• Work to complete
Look through the entries and count each line that includes the string "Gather". Reply with the number alone.

• Listed entries
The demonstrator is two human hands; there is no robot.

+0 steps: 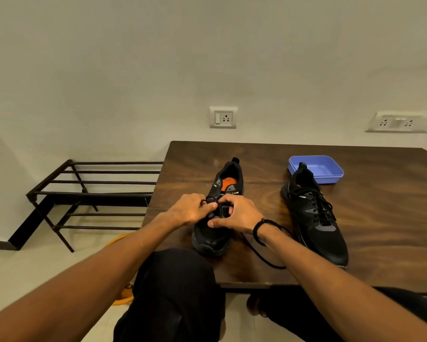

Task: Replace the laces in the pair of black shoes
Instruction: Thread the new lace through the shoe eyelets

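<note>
Because the black shoe being laced (217, 233) lies directly in front of the person, with its long axis running away from them, toe toward the near edge of the worktop (380, 230) and heel toward the wall, the eyelet rows are reached from either side by both hands about equally. The left hand (189, 209) is curled at the left eyelets and appears to pinch a black lace (262, 255), though the grip itself is partly hidden. The right hand (237, 214) is closed over the tongue area, thumb laid along the vamp. The two hands are nearly touching. A slack length of the lace is trailed from under the right wrist across the worktop toward the near edge. The upper is seen as matte black mesh with an orange insole; the lace is thin round cord.

The second black shoe (316, 218), fully laced, is set parallel to the right, well apart. Behind its heel a shallow blue plastic tray (331, 174) is placed. The worktop is dark, glossy wood grain. A black metal shoe rack (91, 193) stands on the floor to the left.
</note>
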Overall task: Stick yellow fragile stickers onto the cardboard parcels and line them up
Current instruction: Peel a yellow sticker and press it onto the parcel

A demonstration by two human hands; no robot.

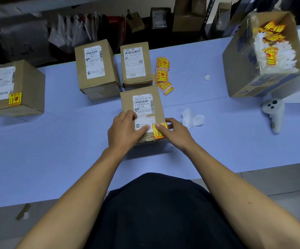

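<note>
A cardboard parcel [142, 97] with a white shipping label stands in front of me on the blue table. A yellow fragile sticker [159, 133] lies on its near right corner. My left hand [125, 130] rests flat on the parcel's near left part, thumb on the label. My right hand [176, 131] presses the sticker down with its thumb, fingers against the parcel's right side. Two more parcels [96, 69] [134, 64] stand behind without yellow stickers. A parcel at the left [16, 87] bears a yellow sticker [15, 99]. A pile of loose stickers [162, 76] lies right of the back parcels.
A large open carton [264, 56] at the right holds peeled backings and stickers. A white controller [273, 114] lies beside it. Crumpled white backing paper [193, 119] lies right of my hand, with a small scrap [207, 77] farther back. Shelves with bags and boxes stand behind the table.
</note>
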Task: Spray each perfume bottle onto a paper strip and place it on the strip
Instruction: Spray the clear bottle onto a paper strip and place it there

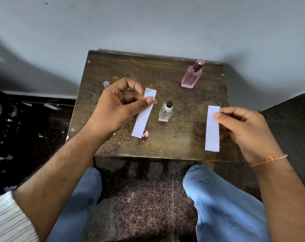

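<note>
Left hand (pixel 118 105) pinching one paper strip (pixel 143 113); right hand (pixel 242 126) pinching another strip (pixel 212 128). Clear bottle (pixel 165 112) upright between strips, pink bottle (pixel 191 75) behind, both on wooden table (pixel 183 137). Small pink cap (pixel 145 134), seemingly, beside left strip.

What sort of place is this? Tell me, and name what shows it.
Probably a plain room at home, not a shop: a small worn dark wooden table against a bare grey wall, and paper scraps littering the dark floor.

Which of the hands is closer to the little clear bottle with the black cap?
Left. The left hand is just left of the clear bottle; the right hand is farther off to its right.
</note>
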`<state>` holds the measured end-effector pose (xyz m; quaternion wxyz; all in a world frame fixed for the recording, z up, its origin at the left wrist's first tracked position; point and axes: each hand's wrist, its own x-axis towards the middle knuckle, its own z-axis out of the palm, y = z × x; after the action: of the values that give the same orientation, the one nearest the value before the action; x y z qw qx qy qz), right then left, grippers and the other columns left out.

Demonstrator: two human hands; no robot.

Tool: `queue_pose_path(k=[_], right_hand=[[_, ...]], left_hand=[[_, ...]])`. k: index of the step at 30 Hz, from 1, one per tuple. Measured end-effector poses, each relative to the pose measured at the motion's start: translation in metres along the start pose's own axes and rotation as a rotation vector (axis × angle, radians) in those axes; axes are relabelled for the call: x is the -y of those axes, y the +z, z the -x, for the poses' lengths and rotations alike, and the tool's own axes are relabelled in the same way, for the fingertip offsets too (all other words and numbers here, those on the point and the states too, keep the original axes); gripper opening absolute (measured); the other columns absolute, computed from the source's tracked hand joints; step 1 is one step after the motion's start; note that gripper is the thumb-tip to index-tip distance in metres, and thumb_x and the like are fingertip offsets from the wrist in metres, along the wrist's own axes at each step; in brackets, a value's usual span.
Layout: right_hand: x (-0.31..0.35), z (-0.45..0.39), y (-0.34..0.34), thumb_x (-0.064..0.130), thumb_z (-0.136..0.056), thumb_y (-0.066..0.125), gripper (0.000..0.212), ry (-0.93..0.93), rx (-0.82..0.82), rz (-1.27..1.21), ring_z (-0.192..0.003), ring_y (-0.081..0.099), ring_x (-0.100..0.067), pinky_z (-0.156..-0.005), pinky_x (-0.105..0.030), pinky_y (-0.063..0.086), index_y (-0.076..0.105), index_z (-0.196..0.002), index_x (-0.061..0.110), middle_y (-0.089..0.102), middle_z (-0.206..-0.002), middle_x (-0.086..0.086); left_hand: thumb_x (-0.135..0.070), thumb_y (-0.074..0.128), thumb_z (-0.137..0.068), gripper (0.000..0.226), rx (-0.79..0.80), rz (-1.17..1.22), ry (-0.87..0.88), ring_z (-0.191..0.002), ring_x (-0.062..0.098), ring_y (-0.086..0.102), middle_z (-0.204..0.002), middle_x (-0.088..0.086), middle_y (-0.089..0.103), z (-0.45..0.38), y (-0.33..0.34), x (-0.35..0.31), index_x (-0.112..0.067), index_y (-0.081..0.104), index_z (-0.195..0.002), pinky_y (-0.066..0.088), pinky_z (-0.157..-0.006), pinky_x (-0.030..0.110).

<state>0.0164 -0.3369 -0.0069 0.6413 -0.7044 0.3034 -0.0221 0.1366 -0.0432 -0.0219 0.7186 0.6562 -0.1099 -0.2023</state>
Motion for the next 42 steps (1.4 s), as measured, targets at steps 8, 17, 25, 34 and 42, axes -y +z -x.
queue_pose_path(k=[8, 17, 25, 34, 42], right_hand=[[-0.024, -0.02, -0.018, 0.036, -0.092, 0.081, 0.025, -0.083, -0.21, 0.665, -0.096, 0.074, -0.02, -0.093, -0.037, 0.057, 0.08, -0.116, 0.029, 0.079, -0.096, 0.006], [-0.016, 0.0, 0.059, 0.032, -0.087, 0.088, 0.057, -0.659, -0.015, 0.635, -0.106, 0.063, -0.013, -0.086, -0.015, 0.045, 0.067, -0.139, 0.019, 0.068, -0.128, 0.006], [-0.031, -0.001, 0.094, 0.044, -0.088, 0.086, 0.039, -0.544, 0.003, 0.554, -0.1, 0.065, -0.01, -0.082, -0.042, 0.059, 0.077, -0.124, 0.031, 0.064, -0.106, 0.031], [-0.006, 0.01, 0.094, 0.024, -0.096, 0.067, 0.026, -0.011, 0.31, -0.38, -0.093, 0.077, -0.03, -0.072, -0.038, 0.063, 0.073, -0.119, 0.014, 0.075, -0.109, -0.014], [-0.002, 0.013, 0.089, 0.023, -0.096, 0.064, 0.028, -0.016, 0.367, -0.358, -0.092, 0.077, -0.031, -0.072, -0.039, 0.059, 0.073, -0.121, 0.017, 0.076, -0.104, -0.01]], left_hand=[[-0.001, 0.077, -0.094, 0.028, -0.006, -0.063, -0.005, -0.101, 0.013, 0.079, -0.106, 0.003, 0.085, 0.001, -0.003, 0.008, -0.01, 0.079, -0.12, 0.062, -0.09, 0.027], [0.007, 0.078, -0.091, 0.05, 0.03, -0.099, -0.031, -0.109, 0.021, 0.076, -0.123, 0.005, 0.082, 0.002, -0.009, 0.009, -0.012, 0.072, -0.137, 0.063, -0.098, 0.029], [-0.006, 0.081, -0.086, 0.063, 0.107, -0.093, -0.055, -0.123, 0.055, 0.068, -0.144, 0.001, 0.072, 0.007, -0.009, 0.006, -0.019, 0.065, -0.146, 0.051, -0.107, 0.075], [0.005, 0.073, -0.096, 0.073, 0.119, -0.028, -0.021, -0.108, 0.026, 0.081, -0.112, 0.011, 0.085, 0.004, -0.008, 0.002, -0.025, 0.045, -0.156, 0.062, -0.093, 0.031], [0.001, 0.069, -0.102, 0.018, 0.118, -0.125, 0.07, -0.102, 0.014, 0.078, -0.113, 0.004, 0.085, 0.003, 0.002, 0.004, -0.013, 0.077, -0.111, 0.06, -0.079, 0.024]])
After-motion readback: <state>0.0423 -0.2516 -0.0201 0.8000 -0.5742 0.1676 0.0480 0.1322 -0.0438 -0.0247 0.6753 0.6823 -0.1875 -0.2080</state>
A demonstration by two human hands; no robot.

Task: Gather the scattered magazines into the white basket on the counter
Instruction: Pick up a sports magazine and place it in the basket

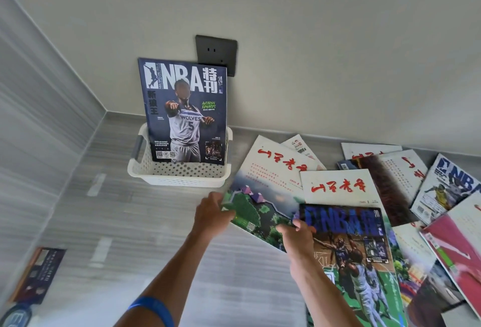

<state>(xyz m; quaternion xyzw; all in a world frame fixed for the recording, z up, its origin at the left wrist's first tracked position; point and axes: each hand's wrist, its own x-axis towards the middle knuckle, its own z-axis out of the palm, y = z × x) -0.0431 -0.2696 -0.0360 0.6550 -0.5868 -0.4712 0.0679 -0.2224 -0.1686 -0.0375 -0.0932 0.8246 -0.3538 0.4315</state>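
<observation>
A white perforated basket [179, 173] stands on the grey counter against the wall, with one dark NBA magazine [186, 110] upright in it. To its right lie several scattered magazines. My left hand [212, 213] grips the left corner of a white-and-green landscape magazine [263, 196]. My right hand [296, 235] pinches the same magazine's lower edge, next to a blue NBA magazine [351, 238] lying on top of the pile.
A dark wall socket [217, 52] sits behind the basket. More magazines [447, 188] spread to the right edge of the counter. A framed dark card [39, 274] and a round object [17, 316] lie at the lower left. A wall corner rises on the left.
</observation>
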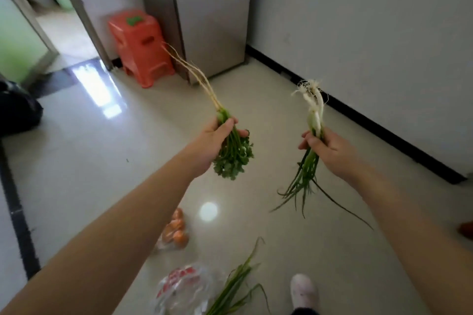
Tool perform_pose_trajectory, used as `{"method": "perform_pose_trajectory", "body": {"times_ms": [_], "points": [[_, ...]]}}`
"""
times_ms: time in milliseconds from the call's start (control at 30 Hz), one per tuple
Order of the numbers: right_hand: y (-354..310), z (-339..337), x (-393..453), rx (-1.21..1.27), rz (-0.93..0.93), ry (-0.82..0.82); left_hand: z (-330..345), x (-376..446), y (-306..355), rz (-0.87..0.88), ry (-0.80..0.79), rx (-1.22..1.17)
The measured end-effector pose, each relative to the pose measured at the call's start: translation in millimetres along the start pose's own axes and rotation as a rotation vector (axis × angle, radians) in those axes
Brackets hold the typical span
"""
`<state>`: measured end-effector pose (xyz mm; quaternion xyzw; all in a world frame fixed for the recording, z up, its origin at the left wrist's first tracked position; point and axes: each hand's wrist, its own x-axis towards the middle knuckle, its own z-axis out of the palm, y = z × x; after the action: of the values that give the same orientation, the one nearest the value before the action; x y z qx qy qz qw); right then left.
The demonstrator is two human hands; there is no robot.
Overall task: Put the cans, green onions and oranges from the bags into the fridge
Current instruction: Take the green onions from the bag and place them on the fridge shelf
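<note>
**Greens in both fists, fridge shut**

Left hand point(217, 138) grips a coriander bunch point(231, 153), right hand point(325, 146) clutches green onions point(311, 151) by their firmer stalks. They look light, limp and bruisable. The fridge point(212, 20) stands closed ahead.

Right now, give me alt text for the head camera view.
The left hand grips a leafy green herb bunch, the right hand a green onion bunch, roots up, facing a closed grey fridge; bagged oranges lie on the pale floor.
</note>
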<state>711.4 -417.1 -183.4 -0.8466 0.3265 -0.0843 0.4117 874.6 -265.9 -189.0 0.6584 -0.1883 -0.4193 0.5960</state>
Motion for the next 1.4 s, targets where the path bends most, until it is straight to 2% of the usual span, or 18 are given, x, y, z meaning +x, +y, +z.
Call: {"method": "perform_pose_trajectory", "body": {"times_ms": [167, 333, 467, 567, 733, 900, 1167, 1400], "points": [[-2.0, -127.7, 96.4, -0.138, -0.194, 0.114, 80.6, 95.1, 107.5, 0.16, 0.152, 0.06], [-13.6, -256.3, 222.5, -0.328, -0.289, 0.042, 146.0, 207.8, 209.7, 0.134, 0.346, 0.097], [-32.0, -328.0, 306.6, -0.313, -0.349, -0.001, 172.5, 279.4, 274.5, 0.14, 0.386, 0.316], [-49.1, -358.0, 372.9, -0.244, -0.393, -0.048, 174.2, 326.7, 320.1, 0.229, 0.383, 0.451], [-83.8, -380.5, 491.6, -0.208, -0.479, -0.061, 149.4, 417.6, 388.1, 0.374, 0.394, 0.61], [-130.1, -400.6, 627.5, -0.163, -0.514, -0.051, 107.5, 527.2, 464.1, 0.489, 0.429, 0.523], [-203.8, -432.4, 849.5, 0.116, -0.61, -0.031, 29.2, 706.3, 574.5, 0.58, 0.618, 0.554], [-273.1, -423.0, 1072.5, 0.189, -0.79, -0.155, -46.4, 875.8, 664.0, 0.557, 0.867, 0.731]]}}
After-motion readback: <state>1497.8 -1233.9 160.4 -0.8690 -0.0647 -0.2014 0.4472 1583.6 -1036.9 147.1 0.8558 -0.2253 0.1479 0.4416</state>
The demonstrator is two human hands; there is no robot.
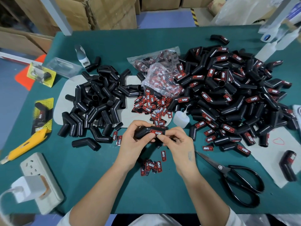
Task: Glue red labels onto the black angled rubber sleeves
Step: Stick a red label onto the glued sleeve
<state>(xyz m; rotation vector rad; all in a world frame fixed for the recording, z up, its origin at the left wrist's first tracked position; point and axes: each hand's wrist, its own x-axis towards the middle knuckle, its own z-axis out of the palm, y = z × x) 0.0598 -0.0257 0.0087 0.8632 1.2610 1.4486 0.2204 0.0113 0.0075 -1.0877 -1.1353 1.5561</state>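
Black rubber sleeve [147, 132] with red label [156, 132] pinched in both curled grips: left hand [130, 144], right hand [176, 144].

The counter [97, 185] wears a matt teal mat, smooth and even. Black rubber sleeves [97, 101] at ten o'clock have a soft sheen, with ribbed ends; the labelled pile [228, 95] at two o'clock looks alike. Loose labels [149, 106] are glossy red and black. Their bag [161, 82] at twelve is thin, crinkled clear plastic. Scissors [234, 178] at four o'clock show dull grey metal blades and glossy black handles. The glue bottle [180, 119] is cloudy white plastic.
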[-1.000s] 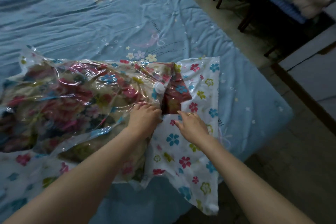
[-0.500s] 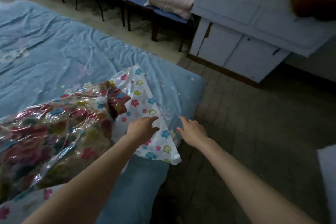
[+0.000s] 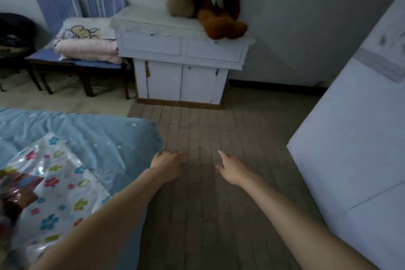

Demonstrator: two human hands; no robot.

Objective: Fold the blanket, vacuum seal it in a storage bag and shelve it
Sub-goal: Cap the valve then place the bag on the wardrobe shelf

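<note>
The flower-printed storage bag (image 3: 59, 184) lies at the lower left on the blue bed sheet (image 3: 105, 138). Through its clear part shows a corner of the red floral blanket (image 3: 15, 193). My left hand (image 3: 168, 164) hovers past the bed's corner, over the floor, fingers relaxed and holding nothing. My right hand (image 3: 230, 167) is stretched out over the brick floor with loose straight fingers, also empty. Neither hand touches the bag.
A white cabinet (image 3: 182, 57) stands ahead with a brown teddy bear (image 3: 219, 0) on top. Left of it, chairs carry folded pink bedding (image 3: 87, 49). A tall white unit (image 3: 355, 138) fills the right side. Brick floor (image 3: 208, 204) lies between bed and cabinet.
My view has swung right, away from the bed toward the cabinet. Both hands have left the bag and now hang over the floor.
</note>
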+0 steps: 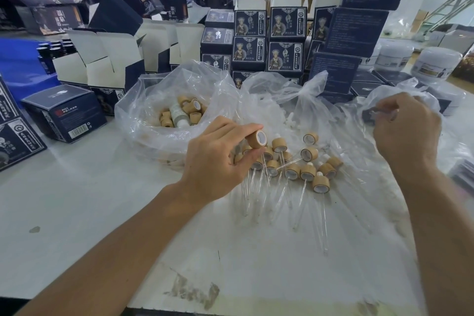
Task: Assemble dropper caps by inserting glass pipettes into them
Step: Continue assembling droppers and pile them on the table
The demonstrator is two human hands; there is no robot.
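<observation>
Between the left hand's (215, 159) thumb and fingertips sits a tan cap (257, 139), pinched with its white open end facing right, just above a pile of finished droppers (295, 167) lying on the white table (77, 213). Off to the right, the right hand (405, 131) has its fingers curled, pinching a glass pipette (382, 111) over a clear bag (384, 136). Behind the left hand, another clear bag (143, 120) holds loose caps (179, 110). Dark blue boxes (266, 41) are stacked behind the bags, and white jars (436, 61) stand at far right.
</observation>
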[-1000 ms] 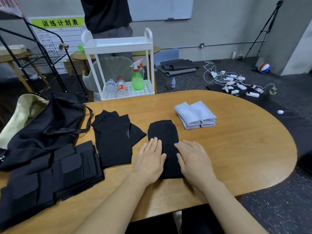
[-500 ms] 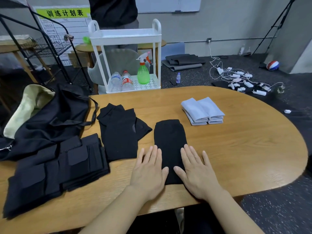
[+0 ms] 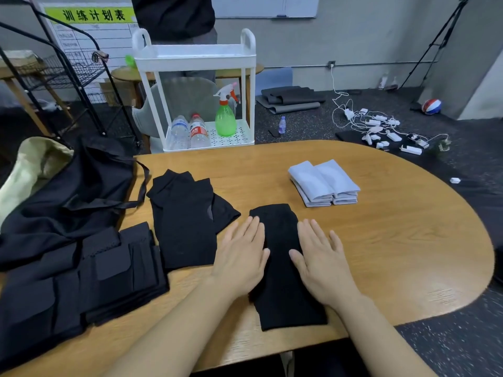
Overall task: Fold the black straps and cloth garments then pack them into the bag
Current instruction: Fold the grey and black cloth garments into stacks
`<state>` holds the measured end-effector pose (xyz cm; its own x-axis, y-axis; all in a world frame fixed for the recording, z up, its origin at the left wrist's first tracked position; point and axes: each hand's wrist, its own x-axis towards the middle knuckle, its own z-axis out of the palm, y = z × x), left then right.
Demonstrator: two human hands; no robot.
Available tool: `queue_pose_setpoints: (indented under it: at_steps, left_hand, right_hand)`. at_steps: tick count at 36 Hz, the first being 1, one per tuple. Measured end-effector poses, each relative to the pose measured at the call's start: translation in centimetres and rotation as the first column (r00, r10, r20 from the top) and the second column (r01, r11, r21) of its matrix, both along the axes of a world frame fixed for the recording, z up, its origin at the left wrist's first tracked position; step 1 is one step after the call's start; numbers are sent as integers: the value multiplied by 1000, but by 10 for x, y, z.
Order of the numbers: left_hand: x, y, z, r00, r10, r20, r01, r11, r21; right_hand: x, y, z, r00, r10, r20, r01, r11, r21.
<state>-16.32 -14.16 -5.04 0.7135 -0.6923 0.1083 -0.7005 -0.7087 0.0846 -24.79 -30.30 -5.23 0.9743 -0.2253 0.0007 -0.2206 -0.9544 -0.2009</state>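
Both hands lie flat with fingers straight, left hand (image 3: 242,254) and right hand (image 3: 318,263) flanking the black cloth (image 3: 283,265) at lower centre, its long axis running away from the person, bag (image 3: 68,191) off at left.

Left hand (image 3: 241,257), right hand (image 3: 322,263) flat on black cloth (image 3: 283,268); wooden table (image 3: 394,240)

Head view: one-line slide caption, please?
Both flat hands, left hand and right hand, press a narrow folded black cloth on the oval wooden table.
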Motion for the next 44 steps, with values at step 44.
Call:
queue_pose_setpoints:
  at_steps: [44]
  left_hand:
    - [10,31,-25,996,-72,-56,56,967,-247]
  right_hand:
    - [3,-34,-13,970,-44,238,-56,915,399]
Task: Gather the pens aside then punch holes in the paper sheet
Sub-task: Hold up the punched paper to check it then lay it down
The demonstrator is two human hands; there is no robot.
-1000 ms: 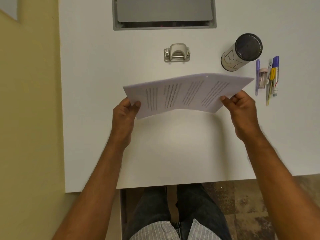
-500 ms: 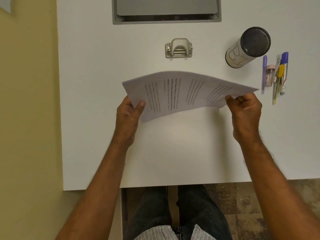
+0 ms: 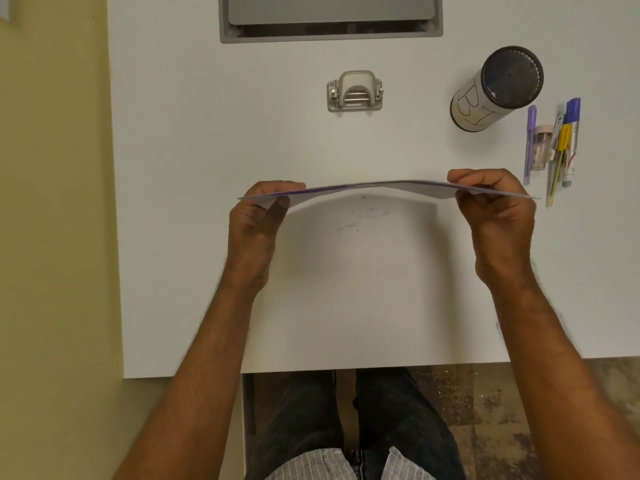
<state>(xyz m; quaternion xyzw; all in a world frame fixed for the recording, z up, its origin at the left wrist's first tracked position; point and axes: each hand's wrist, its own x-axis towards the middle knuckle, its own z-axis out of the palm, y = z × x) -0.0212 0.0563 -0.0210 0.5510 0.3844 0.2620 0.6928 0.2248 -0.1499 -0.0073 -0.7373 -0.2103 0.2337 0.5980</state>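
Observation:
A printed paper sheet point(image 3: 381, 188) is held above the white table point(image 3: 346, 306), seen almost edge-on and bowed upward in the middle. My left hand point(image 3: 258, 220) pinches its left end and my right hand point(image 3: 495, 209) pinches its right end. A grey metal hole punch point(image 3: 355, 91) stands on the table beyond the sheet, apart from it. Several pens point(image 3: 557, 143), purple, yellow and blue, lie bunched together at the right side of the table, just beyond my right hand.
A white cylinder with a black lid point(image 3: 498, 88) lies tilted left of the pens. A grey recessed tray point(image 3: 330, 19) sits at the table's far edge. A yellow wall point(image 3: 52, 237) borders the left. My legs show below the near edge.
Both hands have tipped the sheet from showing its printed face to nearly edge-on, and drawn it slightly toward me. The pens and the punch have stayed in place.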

• Expected output
2